Neither the minister nor his party complained earlier, when social media (which gets the BJP's goat these days more than tech companies per se) turned outright vicious and fears of an approaching dystopia surfaced.
Remember the trolling and widespread animosity in social media preceding the 2014 general elections? The BJP reveled in it.
More than any other party, the BJP leveraged vitriolic trolling to shut down those disagreeing with its views.
When all this was happening, where was the establishment's opposition to tech companies? In hindsight, it appears things worked favourably for the BJP then.
Of late, things have been less than favourable. Hence the sudden pursuit of justice?
If it was a case of closing ranks to shut out critics in 2014, the following years of Right-wing rule were characterised by cold shoulder-treatment aka You can keep on protesting, I don't care.
Past cold shoulder, political opponents and critics get mocked or silenced with unfair charges slapped on them.
The ruling party and its loyal supporters manufacture alternative narratives defending their position.
There is a pattern to the behaviour. It is similar to the futility some felt dealing with the digital onslaught of tech companies.
Very rarely does anyone in the imposing digital wall hear you out.
They don't have to because they know the future is theirs.
The ways of the digital world are older than the BJP's current stint in power, which is an extension of a journey commenced in 2014.
So, who learnt from who, the art of making people/voters submit?
Don't the BJP's models betray big tech's operating style? Sample, for instance, what a secularist may have felt, enduring Right-wing politics over the past few decades.
You put up. Exactly like you do with technology.
But it is in the comparison of tech companies to non-State actors that Jaishankar scored a self-goal.
The presence of non-State actors in its operating space has been an angle consistently associated with the politics of the BJP.
The Right-wing is hydra-headed and only one head is publicly positioned as political and contesting elections.
The rest are social workers, nation builders; they have their chosen names. Active in their own way, they propagate, provoke and campaign as required.
Their actions converge to the advantage of the BJP.
The biggest non-State actor in the Right-wing is the RSS. Indians are aware of this hydra- headed design and the force multiplier it is for the BJP.
How different is this arrangement from corporate lobbies; now in the case of technology companies, compared to the danger of powerful non-State players?
If non-State actors are a problem, why does the BJP indulge the model in domestic politics?
Just as Jaishankar feels uncomfortable at the non-State actor propensities of big tech, aren't those opposed to the BJP correct in their discomfort with the non-State actors in the Right-wing's line-up?
Given the similarity in models employed, it is hypocritical to condemn the disruptive growth caused by technology and condone similar disruptions caused by virulent politics in our social fabric.
With such known grey areas to the BJP, it was amusing to hear the minister's argument of tech companies being influential non-State actors.

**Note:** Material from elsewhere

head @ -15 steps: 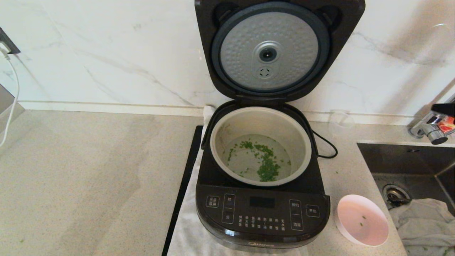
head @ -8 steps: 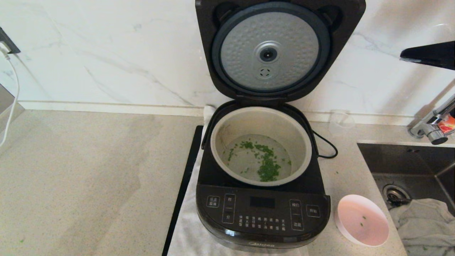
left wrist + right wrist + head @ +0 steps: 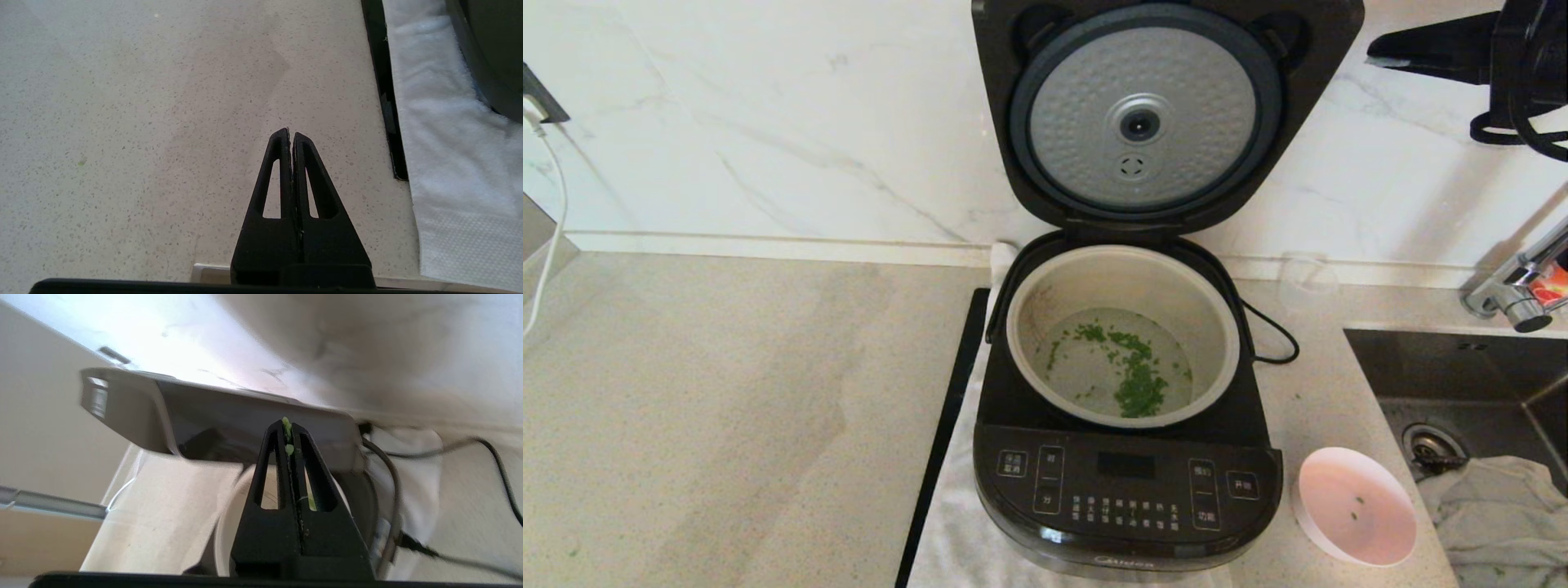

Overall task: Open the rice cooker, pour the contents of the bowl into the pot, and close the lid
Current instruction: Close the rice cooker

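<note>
The black rice cooker (image 3: 1125, 490) stands with its lid (image 3: 1143, 114) raised upright, silver dimpled underside facing me. Green chopped bits (image 3: 1135, 384) lie in clear liquid at the bottom of the pale pot (image 3: 1017, 327). On the counter, right of the cooker, sits the pinkish-white bowl (image 3: 1356, 506), holding only two green specks. My right gripper (image 3: 1376, 53) is shut, high up and just right of the lid's upper corner. In the right wrist view it (image 3: 288, 426) points at the lid's edge (image 3: 229, 416), green bits stuck between its tips. My left gripper (image 3: 290, 134) is shut over bare counter, left of the cooker.
A steel sink (image 3: 1462, 384) with a crumpled cloth (image 3: 1494, 506) and a tap (image 3: 1519, 294) is at the right. A clear glass cup (image 3: 1305, 282) stands behind the cooker's right side. A white towel (image 3: 956, 531) lies under the cooker beside a black strip (image 3: 943, 433).
My right gripper has risen from near the tap at the right edge and moved left, up to the lid's upper right corner. Cooker, pot and bowl have not moved.
</note>
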`<state>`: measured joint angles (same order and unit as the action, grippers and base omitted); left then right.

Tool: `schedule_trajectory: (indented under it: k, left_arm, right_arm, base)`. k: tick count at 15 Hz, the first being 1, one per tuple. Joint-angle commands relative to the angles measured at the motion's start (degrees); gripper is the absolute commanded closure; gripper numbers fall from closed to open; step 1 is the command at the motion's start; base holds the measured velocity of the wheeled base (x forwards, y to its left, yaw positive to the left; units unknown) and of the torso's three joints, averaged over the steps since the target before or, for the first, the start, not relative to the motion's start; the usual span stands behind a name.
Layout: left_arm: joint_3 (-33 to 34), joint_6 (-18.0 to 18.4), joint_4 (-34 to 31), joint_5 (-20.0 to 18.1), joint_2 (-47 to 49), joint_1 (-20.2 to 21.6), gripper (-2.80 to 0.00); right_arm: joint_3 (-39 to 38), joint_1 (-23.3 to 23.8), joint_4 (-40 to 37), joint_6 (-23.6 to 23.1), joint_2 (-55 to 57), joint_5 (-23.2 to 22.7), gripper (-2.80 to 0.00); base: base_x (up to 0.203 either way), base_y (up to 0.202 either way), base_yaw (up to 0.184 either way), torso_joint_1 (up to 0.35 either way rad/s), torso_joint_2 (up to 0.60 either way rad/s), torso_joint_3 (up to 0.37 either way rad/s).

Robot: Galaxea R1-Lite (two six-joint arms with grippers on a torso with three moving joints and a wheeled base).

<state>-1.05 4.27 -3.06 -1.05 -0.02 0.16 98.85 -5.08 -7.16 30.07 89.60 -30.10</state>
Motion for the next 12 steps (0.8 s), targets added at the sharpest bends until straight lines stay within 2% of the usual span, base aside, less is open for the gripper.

If only he looked at his own party before saying what he did.
Where instincts are similar, disagreements are temporary.
On July 3, Ravi Shankar Prasad, then the minister for information technology, was reported lauding major social media platforms for filing compliance reports as per new IT rules. He called it a big step towards transparency.
Twitter behaved a bit differently, appointing an India grievance officer, based however in the US.
It seemed love afresh in the techno-political wall.
Shyam G Menon is a Mumbai-based columnist.